I understand that the precision of each alternate frame can be difficult to
handle, so I am targetting a detection and insertion of IMU frame atleast
within 66 ms. Also the switching between live video frame and insertion
frame is a concern. I use the OpenGL plugins to do IMU data manipulation.

2. Which timestamps should I be considering at the Rx device? To calculate
the delay, I need a common reference between the Tx and Rx device, which I
do not have a knowledge about. I could access the PTS and DTS of the RTP
buffers, but since no reference was available I could not use this to detect
the delay. Is there any other way I could do this?

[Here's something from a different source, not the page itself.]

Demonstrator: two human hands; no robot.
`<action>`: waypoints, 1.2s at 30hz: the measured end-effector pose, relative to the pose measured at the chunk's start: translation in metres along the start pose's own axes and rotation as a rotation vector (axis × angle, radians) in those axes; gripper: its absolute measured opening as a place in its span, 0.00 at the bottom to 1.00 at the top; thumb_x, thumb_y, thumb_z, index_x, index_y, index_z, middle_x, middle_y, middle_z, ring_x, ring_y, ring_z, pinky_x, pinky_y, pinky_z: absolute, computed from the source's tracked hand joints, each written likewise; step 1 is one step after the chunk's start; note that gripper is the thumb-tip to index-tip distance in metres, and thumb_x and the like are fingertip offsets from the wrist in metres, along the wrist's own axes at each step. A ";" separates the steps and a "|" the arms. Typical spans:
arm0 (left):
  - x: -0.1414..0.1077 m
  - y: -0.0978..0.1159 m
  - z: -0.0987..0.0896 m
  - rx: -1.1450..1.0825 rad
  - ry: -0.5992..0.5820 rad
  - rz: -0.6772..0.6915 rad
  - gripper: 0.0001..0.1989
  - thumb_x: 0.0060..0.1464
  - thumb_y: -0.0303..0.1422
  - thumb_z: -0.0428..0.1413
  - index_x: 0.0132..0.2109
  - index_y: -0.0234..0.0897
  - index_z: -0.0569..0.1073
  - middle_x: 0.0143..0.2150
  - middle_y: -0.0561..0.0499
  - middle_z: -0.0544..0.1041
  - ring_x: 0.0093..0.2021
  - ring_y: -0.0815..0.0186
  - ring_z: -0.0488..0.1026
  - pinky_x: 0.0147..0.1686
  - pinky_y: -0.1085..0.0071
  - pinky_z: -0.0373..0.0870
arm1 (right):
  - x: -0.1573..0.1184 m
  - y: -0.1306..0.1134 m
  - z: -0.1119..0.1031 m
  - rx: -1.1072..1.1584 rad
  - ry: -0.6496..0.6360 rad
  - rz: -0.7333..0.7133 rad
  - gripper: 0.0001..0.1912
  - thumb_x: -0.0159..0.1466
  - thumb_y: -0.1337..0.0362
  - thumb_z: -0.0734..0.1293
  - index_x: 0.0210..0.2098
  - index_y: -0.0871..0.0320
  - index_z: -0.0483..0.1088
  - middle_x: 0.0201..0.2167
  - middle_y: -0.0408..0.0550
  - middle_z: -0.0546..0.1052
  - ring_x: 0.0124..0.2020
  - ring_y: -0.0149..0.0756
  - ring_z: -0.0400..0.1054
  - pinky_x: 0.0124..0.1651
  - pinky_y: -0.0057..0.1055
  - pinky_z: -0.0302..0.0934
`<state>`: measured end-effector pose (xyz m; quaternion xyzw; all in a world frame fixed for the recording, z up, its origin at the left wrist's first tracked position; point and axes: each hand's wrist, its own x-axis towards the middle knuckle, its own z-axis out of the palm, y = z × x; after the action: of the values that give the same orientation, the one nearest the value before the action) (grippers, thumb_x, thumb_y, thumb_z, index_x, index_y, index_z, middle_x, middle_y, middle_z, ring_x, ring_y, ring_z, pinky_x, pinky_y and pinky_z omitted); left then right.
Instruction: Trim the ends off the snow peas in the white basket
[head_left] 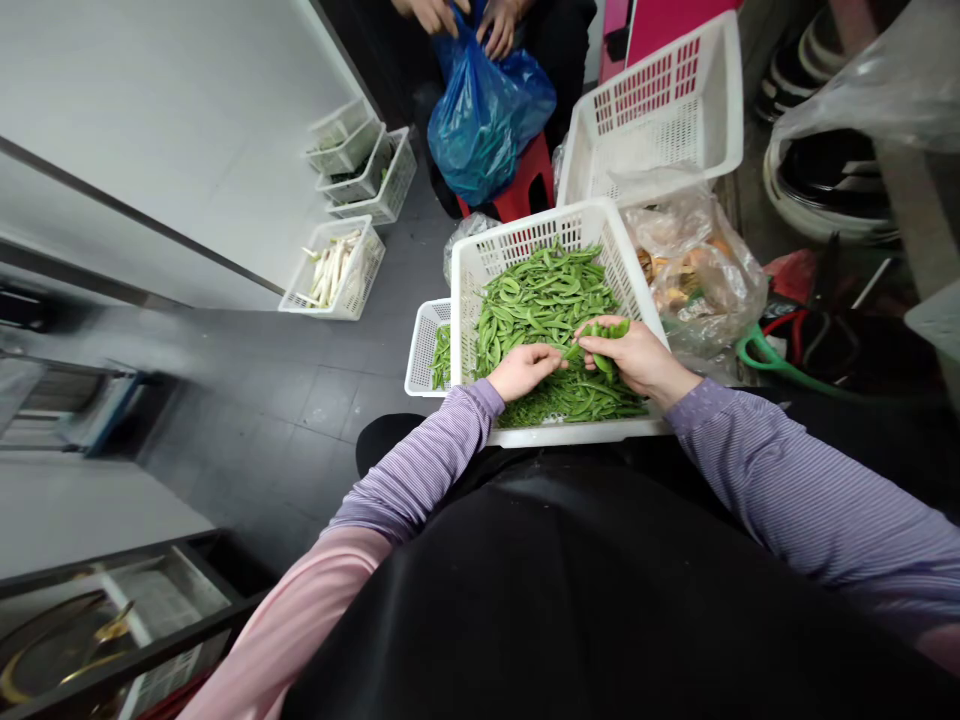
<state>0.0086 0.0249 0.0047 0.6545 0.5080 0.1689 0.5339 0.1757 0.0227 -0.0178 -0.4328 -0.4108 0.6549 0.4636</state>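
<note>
A large white basket [574, 434] at my lap holds many green pea pods [536, 300]. Over its near part, my right hand [626, 355] is closed around several green pods [606, 345]. Close to its left, my left hand [527, 370] has its fingers pinched together at the tip of a pod that reaches toward the right hand. Thin green trimmings lie below my hands at the near left of the basket. A smaller white basket [423, 345] with some green pods stands against the large one's left side.
Across from me, a person's hands [496, 22] hold a blue plastic bag [480, 130] over a red stool [529, 180]. A white basket [349, 290] of pale roots stands left. At right are an empty white basket [660, 130], a clear bag [705, 270] and green-handled scissors [769, 355].
</note>
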 end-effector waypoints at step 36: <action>-0.001 -0.012 0.002 -0.950 0.239 -0.524 0.10 0.52 0.24 0.42 0.24 0.32 0.59 0.15 0.61 0.50 0.11 0.81 0.41 0.11 0.82 0.37 | 0.010 -0.018 -0.034 0.381 0.181 0.060 0.10 0.48 0.67 0.68 0.25 0.57 0.61 0.17 0.36 0.66 0.17 0.24 0.62 0.18 0.22 0.58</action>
<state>0.0038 0.0218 -0.0062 0.1697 0.5787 0.3139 0.7333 0.2102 0.0407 -0.0123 -0.4064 -0.2233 0.6928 0.5522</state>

3. My caps has the following parameters (only few parameters showed) :
application/x-rtp , clock-rate = 90000, timestamp-offset =
2392035930,seqnum-offset= 23406
Can this be used to calculate the reference at Tx and Rx ? I am not sure if
I understand these numbers and how to use them at Rx device to get a
reference. Any pointers on understanding these parameters?

4. Any other possible approaches that can be undertaken for such an
application. My above idea could be too impractical and I am open to
suggestions to tackle this issue.

Since this is my University project, I rarely have any support available.
Would be great if someone points me to some direction, be it completely new
or improvement to the current design.